Things you need to know about National Credit Ratings 1

On Friday 13th January 2012 we heard the worrying news that 9 Eurozone Countries have had their Sovereign Credit Ratings downgraded.

S&P downgraded the ratings of Cyprus, Italy, Portugal and Spain by two notches. Austria, France, Malta, Slovakia and Slovenia were all cut by one notch.

Last August America lost its AAA rating when S&P downgraded it to AA+, despite a deal being drawn to raise the US debt ceiling.

Credit ratings by agency and country

https://docs.google.com/spreadsheet/ccc?key=0AonYZs4MzlZbdDdpVmxmVXpmUTJCcm0yYTV2UWpHOVE&hl=en#gid=0

Out of the 135 Countries listed on the link above only 12 now have triple A ratings with all 3 agencies (S&P, Moody’s and Fitch) and they are listed below:

Australia

Canada

Denmark

Finland

Germany

Luxembourg

Netherlands

Norway

Singapore

Sweden

Switzerland

United Kingdom

The House of Lords EU Economic and Financial Affairs and International Trade Sub-Committee, chaired by Lord Harrison, conducted an inquiry into credit rating agencies and their influence on sovereign borrowing. The report was published on 21 July 2011.

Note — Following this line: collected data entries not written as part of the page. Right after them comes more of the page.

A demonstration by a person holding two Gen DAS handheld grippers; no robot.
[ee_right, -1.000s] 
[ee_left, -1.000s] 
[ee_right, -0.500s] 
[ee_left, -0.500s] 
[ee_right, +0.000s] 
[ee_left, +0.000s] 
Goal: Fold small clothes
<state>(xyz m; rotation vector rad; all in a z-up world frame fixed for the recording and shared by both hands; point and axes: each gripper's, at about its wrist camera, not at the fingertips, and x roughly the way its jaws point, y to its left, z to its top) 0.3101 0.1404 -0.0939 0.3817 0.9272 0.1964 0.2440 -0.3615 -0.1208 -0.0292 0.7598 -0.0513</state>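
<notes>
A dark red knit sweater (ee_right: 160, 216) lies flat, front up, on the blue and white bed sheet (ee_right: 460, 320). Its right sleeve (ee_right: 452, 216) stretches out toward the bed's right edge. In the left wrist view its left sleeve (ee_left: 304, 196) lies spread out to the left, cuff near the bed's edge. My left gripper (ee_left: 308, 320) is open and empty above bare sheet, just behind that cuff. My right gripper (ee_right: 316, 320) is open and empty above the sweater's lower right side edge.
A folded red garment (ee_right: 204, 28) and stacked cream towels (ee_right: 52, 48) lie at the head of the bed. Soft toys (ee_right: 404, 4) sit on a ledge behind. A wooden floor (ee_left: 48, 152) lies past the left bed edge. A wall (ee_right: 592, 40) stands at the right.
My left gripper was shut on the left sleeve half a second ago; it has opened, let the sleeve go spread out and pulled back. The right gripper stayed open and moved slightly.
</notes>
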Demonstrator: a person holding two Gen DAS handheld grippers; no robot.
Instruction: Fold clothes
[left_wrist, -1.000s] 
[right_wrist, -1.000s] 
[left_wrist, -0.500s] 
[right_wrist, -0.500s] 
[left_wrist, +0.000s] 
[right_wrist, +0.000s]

The Committee’s four month-long inquiry into the agencies’ influence on the EU’s sovereign debt crisis concluded that their role in the 2008 banking collapse, which was rightly criticised, should not colour assessments of their decisions on EU sovereign debt.

The agencies have caused controversy each time they downgraded further the sovereign debt ratings of Greece, Ireland and Portugal. But the Committee said the downgrades “merely reflect the seriousness of the problems” in some Member States.

Why do the credit ratings matter?

The European Central Bank has basically said that for a year or two, it doesn’t matter whether eurozone banks find it impossible to borrow from commercial lenders in markets, because the central bank will lend what’s needed.

Even so, that doesn’t mean the downgrades will bring no pain to the eurozone. For the governments of France, Spain, Italy and so on, borrowing costs may go up.

So even if the downgrades don’t lead to default by a nation or a bank, they make it much harder for the banks – and in a way the whole eurozone – to get off life support.

The downgrades may not be lethal for the eurozone. But they keep the financial system and the economy in the sick bay.

That creates a damaging negative feedback loop (less lending means asset price falls, more bankruptcies, bigger losses for banks, and even less lending by capital-constrained banks) which makes it all the harder for the eurozone to break free of its cycle of decline.